# Comprehensive Supervised Learning on Titanic (2 Hours)

Welcome to this 2-hour workshop that integrates our previous notebooks into one cohesive flow, using the Titanic dataset as a real-world example. We'll cover:

1. **Preprocessing**:
   - **Scaling**: StandardScaler, MinMaxScaler, RobustScaler, and a mention of normalization
   - **Encoding**: Ordinal, Target, OneHot, LabelEncoder
   - Summaries & comparison tables for each
2. **Embeddings**:
   - Text features with Bag-of-Words/TF-IDF
   - Dimensionality reduction (PCA vs. t-SNE) for visualization
   - Mention of advanced word embeddings (Word2Vec)
3. **Optimization Techniques**:
   - Compare logistic regression solvers (lbfgs, sag) & SGDClassifier
   - Hyperparameter tuning: GridSearchCV vs.
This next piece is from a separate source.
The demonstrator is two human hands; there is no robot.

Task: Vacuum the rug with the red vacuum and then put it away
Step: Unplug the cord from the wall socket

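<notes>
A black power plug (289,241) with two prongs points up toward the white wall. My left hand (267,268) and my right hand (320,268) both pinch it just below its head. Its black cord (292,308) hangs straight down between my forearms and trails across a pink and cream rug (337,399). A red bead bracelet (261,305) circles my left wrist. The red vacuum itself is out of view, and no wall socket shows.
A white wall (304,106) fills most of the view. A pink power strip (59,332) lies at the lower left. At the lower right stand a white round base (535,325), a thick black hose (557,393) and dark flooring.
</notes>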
RandomizedSearchCV
4. **Evaluation Metrics**:
   - Accuracy, Precision, Recall, confusion matrix
5. **Plotting & Comparison**:
   - Confusion matrix heatmap
   - Bar chart of model performance

We'll highlight why we might choose each scaler or encoder, incorporate text columns, demonstrate embedding visuals, and compare optimization strategies. Let's begin!
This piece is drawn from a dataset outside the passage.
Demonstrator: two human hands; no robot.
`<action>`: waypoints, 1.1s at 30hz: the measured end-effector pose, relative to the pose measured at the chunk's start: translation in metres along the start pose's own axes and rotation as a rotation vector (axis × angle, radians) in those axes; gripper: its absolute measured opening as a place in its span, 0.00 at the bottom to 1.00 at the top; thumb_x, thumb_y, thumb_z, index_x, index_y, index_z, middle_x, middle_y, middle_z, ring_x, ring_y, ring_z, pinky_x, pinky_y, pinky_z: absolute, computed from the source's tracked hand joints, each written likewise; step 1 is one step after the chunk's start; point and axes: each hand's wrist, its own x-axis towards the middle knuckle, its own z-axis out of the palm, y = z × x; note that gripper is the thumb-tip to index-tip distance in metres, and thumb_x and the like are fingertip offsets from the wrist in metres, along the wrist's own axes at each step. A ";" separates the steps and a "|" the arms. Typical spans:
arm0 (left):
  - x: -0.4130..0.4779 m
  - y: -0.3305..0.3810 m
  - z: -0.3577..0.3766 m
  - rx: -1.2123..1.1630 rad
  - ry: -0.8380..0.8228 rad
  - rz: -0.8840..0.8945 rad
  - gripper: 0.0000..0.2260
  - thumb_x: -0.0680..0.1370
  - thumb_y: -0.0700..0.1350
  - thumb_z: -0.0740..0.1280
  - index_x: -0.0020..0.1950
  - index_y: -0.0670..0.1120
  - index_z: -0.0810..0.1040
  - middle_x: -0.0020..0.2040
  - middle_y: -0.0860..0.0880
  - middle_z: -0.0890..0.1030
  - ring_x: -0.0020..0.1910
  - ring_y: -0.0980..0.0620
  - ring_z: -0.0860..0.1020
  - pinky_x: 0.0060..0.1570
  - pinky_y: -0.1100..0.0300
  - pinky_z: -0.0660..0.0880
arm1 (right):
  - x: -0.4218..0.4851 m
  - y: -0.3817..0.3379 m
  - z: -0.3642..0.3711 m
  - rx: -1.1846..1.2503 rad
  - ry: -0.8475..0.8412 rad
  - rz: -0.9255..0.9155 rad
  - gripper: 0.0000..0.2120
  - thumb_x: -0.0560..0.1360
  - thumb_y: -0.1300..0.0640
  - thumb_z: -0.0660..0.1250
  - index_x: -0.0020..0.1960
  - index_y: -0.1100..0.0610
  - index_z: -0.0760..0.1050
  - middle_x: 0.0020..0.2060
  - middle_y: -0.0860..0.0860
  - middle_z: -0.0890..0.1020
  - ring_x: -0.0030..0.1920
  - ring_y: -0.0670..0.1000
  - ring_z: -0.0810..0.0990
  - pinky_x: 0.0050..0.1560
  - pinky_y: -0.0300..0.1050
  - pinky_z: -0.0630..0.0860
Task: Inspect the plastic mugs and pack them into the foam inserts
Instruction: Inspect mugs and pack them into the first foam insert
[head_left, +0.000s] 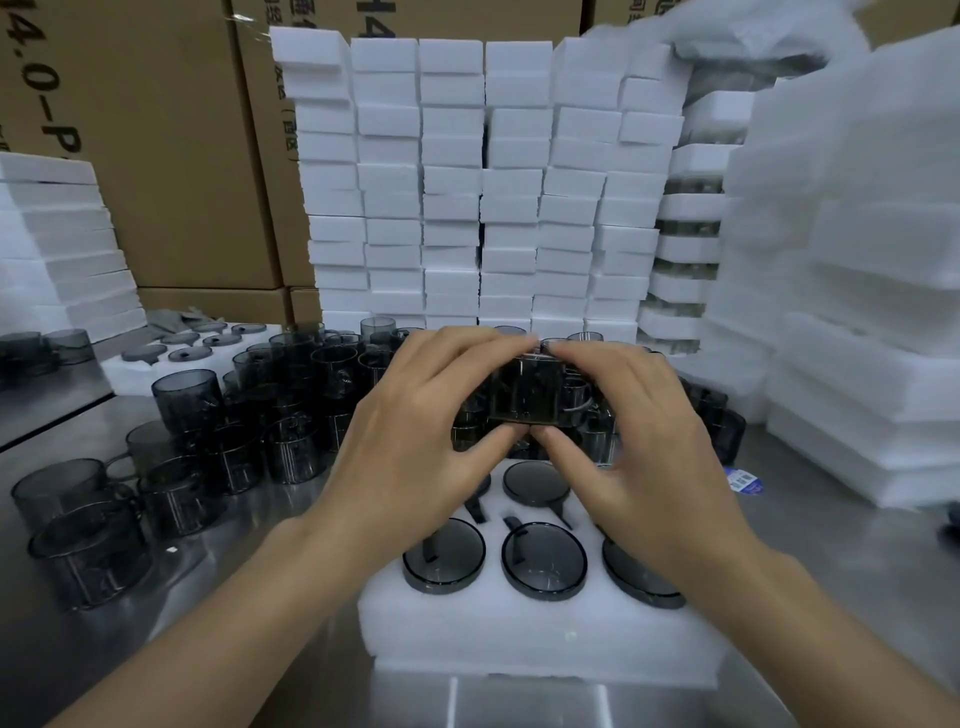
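Both hands hold one smoky grey transparent mug (525, 389) upright in the air above the foam insert (540, 639). My left hand (415, 431) grips its left side, thumb under the base and fingers over the rim. My right hand (628, 436) grips the right side the same way. The mug's handle points right. The white foam insert lies on the steel table in front of me, and several mugs (544, 561) sit sunk in its round holes. My hands hide part of its back row.
A crowd of loose grey mugs (218, 447) covers the steel table (218, 613) to the left and behind. Stacks of white foam blocks (467, 182) rise at the back, left and right. Cardboard boxes (156, 156) stand behind. Another filled insert (197, 353) lies back left.
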 end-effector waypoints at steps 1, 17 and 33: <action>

## 1. Loading and Cleaning the Titanic Dataset

We load Titanic from seaborn. This dataset includes numeric, categorical, and a textual column (embark_town).

In [None]:
import seaborn as sns
import pandas as pd
import numpy as np

titanic = sns.load_dataset('titanic').copy()
print('Initial shape:', titanic.shape)
titanic.head()

We want to predict 'survived' (0 or 1). We'll remove columns with many NaNs (deck) or partial redundancy (alive, alone, who, adult_male). We'll also drop rows missing age or embarked for simplicity.

In [None]:
titanic.drop(columns=['deck','alive','alone','who','adult_male'], inplace=True)
titanic.dropna(subset=['age','embarked'], inplace=True)
print('After cleanup, shape:', titanic.shape)
titanic.head()

## 2. Preprocessing

### 2.1 Scaling: StandardScaler, MinMaxScaler, RobustScaler, mention Normalization

1. **StandardScaler**: transforms each feature to have mean=0, std=1.
2. **MinMaxScaler**: rescales features to [0,1].
3. **RobustScaler**: uses median and IQR, more robust to outliers.
4. **Normalization** (L1 or L2 norm) often used for text or similar.
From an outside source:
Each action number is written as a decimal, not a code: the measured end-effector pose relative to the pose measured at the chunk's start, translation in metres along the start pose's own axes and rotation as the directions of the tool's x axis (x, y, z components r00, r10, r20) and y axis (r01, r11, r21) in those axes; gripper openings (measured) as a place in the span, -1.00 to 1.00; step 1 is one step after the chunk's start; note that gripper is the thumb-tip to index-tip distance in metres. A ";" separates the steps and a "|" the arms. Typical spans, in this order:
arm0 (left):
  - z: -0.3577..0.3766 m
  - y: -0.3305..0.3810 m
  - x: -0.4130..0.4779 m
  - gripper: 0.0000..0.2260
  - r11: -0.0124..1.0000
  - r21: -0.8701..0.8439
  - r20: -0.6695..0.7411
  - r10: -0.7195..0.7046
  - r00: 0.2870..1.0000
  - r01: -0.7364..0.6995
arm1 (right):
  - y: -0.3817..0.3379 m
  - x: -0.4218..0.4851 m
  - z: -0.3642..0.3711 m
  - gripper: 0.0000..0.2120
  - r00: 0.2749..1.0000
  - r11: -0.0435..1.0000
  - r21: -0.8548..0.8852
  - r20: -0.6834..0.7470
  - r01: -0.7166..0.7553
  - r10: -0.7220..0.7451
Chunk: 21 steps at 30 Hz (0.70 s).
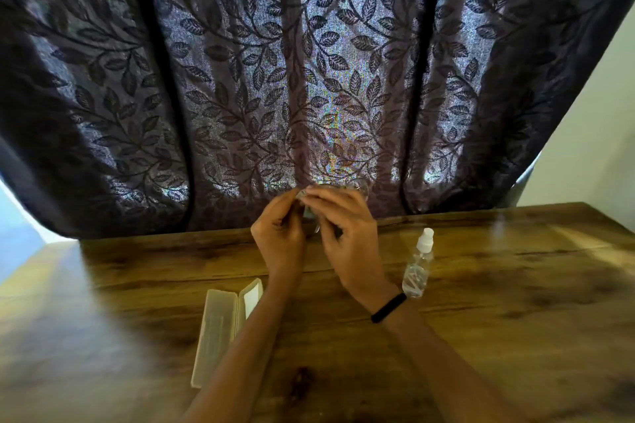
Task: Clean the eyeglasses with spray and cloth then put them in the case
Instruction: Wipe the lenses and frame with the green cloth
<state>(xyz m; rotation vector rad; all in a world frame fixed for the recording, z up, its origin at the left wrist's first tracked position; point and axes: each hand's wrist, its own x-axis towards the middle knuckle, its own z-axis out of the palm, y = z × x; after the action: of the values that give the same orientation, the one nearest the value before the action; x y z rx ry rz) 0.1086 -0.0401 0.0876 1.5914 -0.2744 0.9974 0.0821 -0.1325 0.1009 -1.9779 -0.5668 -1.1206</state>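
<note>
Both my hands are raised above the far middle of the wooden table [498, 302]. My left hand [280, 237] and my right hand [347, 240] are closed together around the eyeglasses [355, 186], whose clear lens rim shows just above my right fingers. A small bit of greyish cloth [307, 213] peeks out between the two hands. Which hand holds which item I cannot tell exactly. The clear spray bottle [419, 266] with a white cap stands upright right of my right wrist. The pale translucent case [220, 326] lies open on the table, partly behind my left forearm.
A dark curtain [240, 79] with a leaf pattern hangs right behind the table's far edge. A pale wall [601, 113] is at the right. A black band [388, 307] sits on my right wrist.
</note>
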 end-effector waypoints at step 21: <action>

| Scaler         | Pros                                 | Cons                             |
|----------------|--------------------------------------|----------------------------------|
| StandardScaler | Mean=0, std=1, widely used           | Outliers shift mean/std          |
| MinMaxScaler   | Maps to [0,1], intuitive range        | Outliers skew min, max           |
| RobustScaler   | Less outlier impact (median, IQR)     | Not in [0,1], no strict bound     |
| Normalization  | Good for text features (unit norm)    | Less common for numeric features |

We'll pick numeric columns age, sibsp, parch, fare and compare each.

In [None]:
from sklearn.preprocessing import StandardScaler, MinMaxScaler, RobustScaler

numeric_cols = ['age','sibsp','parch','fare']
titanic_num = titanic[numeric_cols].copy()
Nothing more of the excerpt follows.